Com o título “Conviver, sofrer e aprender com o Alzheimer”, eis artigo da jornalista e radialista Ian Gomes, que conviveu esse tipo de doença em casa. Ela passa lições da sua experiência. Confira:
Ela parou diante do espelho e disse: “quem é aquela mulher?” Levei na brincadeira e respondi: “está ficando cega, mamãe? É a senhora”. Esse, talvez, tenha sido o primeiro sinal de que algo não estava bem com dona Ambrozina, 67 anos de idade. Com o passar dos dias, outras atitudes complicadas: deixava a comida queimar (era excelente cozinheira; era estranho), tinha alucinações (via animais ferozes), além da teimosia, que se acentuava. A vaidade começou a ficar comprometida (não queria mais tomar banho). Para quem vivia de batom, era algo inaceitável.

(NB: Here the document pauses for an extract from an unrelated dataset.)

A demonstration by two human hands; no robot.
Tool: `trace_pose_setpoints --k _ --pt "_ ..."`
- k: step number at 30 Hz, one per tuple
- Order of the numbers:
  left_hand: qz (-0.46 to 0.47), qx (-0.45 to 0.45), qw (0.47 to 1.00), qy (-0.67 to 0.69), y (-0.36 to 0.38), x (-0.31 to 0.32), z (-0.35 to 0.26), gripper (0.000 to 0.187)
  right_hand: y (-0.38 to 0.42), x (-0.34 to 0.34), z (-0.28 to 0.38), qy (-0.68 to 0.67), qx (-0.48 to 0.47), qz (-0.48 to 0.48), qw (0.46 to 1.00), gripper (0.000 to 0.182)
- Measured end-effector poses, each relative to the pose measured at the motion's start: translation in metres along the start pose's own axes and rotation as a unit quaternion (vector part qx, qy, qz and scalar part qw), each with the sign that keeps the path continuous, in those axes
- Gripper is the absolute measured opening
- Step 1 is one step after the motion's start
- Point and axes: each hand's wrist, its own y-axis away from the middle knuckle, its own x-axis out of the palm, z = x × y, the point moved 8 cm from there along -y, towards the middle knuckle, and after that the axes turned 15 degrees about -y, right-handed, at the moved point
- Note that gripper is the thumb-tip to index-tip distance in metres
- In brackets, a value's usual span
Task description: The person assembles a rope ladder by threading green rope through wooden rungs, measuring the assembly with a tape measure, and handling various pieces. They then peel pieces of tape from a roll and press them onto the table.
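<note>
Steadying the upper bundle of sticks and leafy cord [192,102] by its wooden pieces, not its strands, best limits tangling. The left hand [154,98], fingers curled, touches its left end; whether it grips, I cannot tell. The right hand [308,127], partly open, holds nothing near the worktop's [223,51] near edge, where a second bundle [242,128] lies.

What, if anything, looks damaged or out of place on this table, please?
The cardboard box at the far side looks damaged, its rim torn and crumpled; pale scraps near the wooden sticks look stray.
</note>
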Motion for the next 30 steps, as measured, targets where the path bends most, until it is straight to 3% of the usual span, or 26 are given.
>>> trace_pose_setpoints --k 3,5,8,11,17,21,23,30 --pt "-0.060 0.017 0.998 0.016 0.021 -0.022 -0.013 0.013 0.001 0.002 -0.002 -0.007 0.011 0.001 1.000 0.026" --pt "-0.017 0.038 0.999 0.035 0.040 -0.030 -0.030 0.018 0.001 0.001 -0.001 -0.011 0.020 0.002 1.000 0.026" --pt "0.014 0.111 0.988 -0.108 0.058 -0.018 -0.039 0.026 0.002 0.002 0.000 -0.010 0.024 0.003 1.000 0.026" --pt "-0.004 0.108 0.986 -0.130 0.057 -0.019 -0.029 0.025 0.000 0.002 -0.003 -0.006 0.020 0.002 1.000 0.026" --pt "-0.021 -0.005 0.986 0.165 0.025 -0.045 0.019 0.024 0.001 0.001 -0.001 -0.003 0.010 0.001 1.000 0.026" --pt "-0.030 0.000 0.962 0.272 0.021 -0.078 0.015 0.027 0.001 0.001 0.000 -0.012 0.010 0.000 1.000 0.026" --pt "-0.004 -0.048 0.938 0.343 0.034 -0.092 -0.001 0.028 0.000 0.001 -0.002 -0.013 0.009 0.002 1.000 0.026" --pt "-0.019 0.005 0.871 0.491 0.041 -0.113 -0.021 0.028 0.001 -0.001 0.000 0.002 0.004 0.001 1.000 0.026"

O diagnóstico de familiares e pessoas próximas era rápido: é depressão, está ficando louca, quer chamar atenção, é culpa de Fulano… Após alguns exames, a confirmação: sua mãe está com início de Alzheimer. Era o ano de 2000. Pouco se falava no assunto. E agora? Tudo é muito estranho, a pessoa está, mas não está. É difícil conviver, aceitar. Os remédios não trazem de volta a mãe que você sempre teve. Tudo só piorava. Os esquecimentos, a agressividade, a dependência cada vez mais acentuados.
A doença de Alzheimer, como qualquer outra enfermidade, afasta familiares principalmente. É outra guerra a vencer. Afinal, não é fácil ver a desconstrução de alguém que sempre foi sua referência. Qual filho se prepara para ser mãe da mãe? Trocar fraldas, por exemplo? Nesta etapa entra o papel do cuidador. Muitas vezes, outro problema.
Mas Deus coloca anjos em forma de pessoas no caminho. E minha mãe foi premiada. Ela conviveu com a doença durante 17 anos. Os médicos chegaram a admitir que o fato de ter vivido tanto (a média de vida, após o diagnóstico, é de 10 a 12 anos) foi devido a um remédio chamado amor! E esse amor foi alimentado por dona Ieda, a cuidadora que se dedicou durante 13 anos e oito meses, sem arredar o pé. No último ano de sua vida (minha mãe faleceu em março deste ano, aos 84 anos de idade), minha irmã Iraides largou tudo para cuidar da mãe que se tornou sua filha. Um mérito.
O Alzheimer desconstrói a memória do paciente. Mas quem precisa conviver com alguém que tem a doença pode se reconstruir como pessoa. A gente aprende a ser mais tolerante e perceber a fragilidade do existir. Se visto como missão, embora doloroso, é fonte de aprendizado. Pense nisso!
*Ian Gomes
ian.gomes2008@gmail.com
Radialista e jornalista; apresentadora do programa Viver Mais (TVC)
VAMOS NÓS – Convivemos por 10 anos com o Alzheimer, que chegou sem serventia e abateu meu pai, Seu Helio. Ele foi embora, mas ficou aquela saudade que a gente sempre vai gostar de ter.